Algorithms can often be implemented recursively or nonrecursively; the decision rests with the programmer, who might shy away from a recursive solution because the algorithm might not terminate or that performance might be poor. In reality, recursion can allow for very elegant code as well as facilitating an interesting and economical type of code reuse.
Iterative algorithms, especially those with a loop, can usually be easily rewritten to use recursive function calls instead of loops. In some cases it’s a bad idea because the iterative version is usually simpler, faster, and uses less memory.
The classical scenario for recursion was search algorithms, factorial calculations, and so on. A well-know algorithmn that uses recursion is Binary Search.
This recursive version checks to see if we’re at the key (in which case it can return), otherwise it calls itself so solve a smaller problem, ie, either the upper or lower half of the array.
int BinarySearch(int iSortedArray[], int iFirst, int iLast, int iKey)
{
if (iFirst <= iLast) {
int iMid = (iFirst + iLast) / 2;
if (iKey == iSortedArray[iMid])
return iMid;
else if (iKey < iSortedArray[iMid])
return BinarySearch(iSortedArray, iFirst, iMid-1, iKey);
else
return BinarySearch(iSortedArray, iMid+1, iLast, iKey);
}
return -(iFirst+ 1); // failed to find key
}
Besides elegant code design recursion can be the reason for some problems.
Recursion isn’t safe in C/C++ because there is no reasonable way to deal with running out of call stack space.

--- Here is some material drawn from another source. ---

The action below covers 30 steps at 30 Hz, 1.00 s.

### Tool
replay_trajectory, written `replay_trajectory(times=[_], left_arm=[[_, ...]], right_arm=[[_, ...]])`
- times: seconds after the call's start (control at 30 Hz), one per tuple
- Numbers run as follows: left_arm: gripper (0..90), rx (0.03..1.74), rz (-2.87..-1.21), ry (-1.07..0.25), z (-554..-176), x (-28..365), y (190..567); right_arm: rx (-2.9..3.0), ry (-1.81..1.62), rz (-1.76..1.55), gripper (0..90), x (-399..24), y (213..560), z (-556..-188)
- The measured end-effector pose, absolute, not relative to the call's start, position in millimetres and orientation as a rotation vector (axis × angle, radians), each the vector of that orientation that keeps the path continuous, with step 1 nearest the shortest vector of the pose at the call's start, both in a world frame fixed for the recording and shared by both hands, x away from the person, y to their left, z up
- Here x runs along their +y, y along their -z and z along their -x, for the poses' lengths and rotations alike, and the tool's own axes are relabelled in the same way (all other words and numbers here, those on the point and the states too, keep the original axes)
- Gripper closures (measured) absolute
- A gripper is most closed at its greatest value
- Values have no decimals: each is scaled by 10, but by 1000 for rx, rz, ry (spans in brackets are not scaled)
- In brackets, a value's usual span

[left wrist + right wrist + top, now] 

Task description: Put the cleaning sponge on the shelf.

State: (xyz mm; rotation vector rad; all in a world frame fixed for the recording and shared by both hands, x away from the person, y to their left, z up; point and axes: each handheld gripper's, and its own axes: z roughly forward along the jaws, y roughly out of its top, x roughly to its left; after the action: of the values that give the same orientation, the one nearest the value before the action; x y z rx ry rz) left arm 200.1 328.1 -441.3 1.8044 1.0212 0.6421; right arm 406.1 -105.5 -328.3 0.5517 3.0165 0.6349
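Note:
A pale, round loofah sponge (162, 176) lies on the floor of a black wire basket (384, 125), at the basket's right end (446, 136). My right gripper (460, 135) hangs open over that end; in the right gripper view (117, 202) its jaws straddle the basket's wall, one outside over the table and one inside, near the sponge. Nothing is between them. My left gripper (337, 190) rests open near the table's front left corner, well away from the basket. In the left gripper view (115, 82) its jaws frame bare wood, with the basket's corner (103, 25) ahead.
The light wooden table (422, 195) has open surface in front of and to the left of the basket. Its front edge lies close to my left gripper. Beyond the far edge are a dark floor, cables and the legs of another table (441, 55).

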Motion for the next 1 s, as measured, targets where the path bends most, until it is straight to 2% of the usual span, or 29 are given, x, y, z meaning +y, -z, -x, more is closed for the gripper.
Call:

Even if you dynamically allocate stack frames from the heap, you still can run out of heap and how do you handle the error then?
You might convert the failed call stack allocation into an exception that unwinds the stack until an out-of-stack exception handler is found, but the problem is that any function in any library called from a recursive routine might be the call that blows the stack.
Fortunately any algorithm that can be written recursively can be rewritten iteratively by keeping a heap-based stack object (and if it can be written completely tail-recursively, you don’t even need a stack). The code might be uglier when written iteratively, but it’s always possible.
You’d defenetly use recusion when you can guarantee two things:
- Each recursive step breaks down the problem into a smaller problem of the same type.
- Each recursive step reduces the problem significantly.
The first is a general rule of recursion. If each step doesn’t break the problem down into a smaller problem of the same type, it’s harder to write a recursive function and guarantee that it will terminate. The second is kinda personal guideline. I generally won’t write a recursive function unless it divides the problem in half with each step. This way I can verify with relative ease that the algorithm will be efficient.
Originally I planted to write this post about anonymous recursion with lambda in c#, but then I decited to describe recursion basics a bit more in detail.
A simple recursive function in c# would be for example:
private static double pow(double var, double n)
{
if(n == 0)
return 1;
else
return var * pow(var, n - 1);
}
Anonymous recursion is a recursion technique that uses anonymous functions.
I got the idea to define a special delegate type for self-applicable functions:
delegate T Pow<T>(Pow<T> self);
The delegate above can be defined like this:
Pow<double> myPow = f => f(f);
myPow(myPow);
When myPow is being applied to itselfwill apply myPow to itself, which will ⦠infinite recursion. While not particularly useful in this setting, the example demonstrates that you can in fact have recursive application in a lambda expression. Now all we have to do is to make it do something useful as it goes, such as call functions recursively.
Recursion is beautiful and lambdas are the ultimate abstraction. But that’s too much for now…I’ll write about that sometime.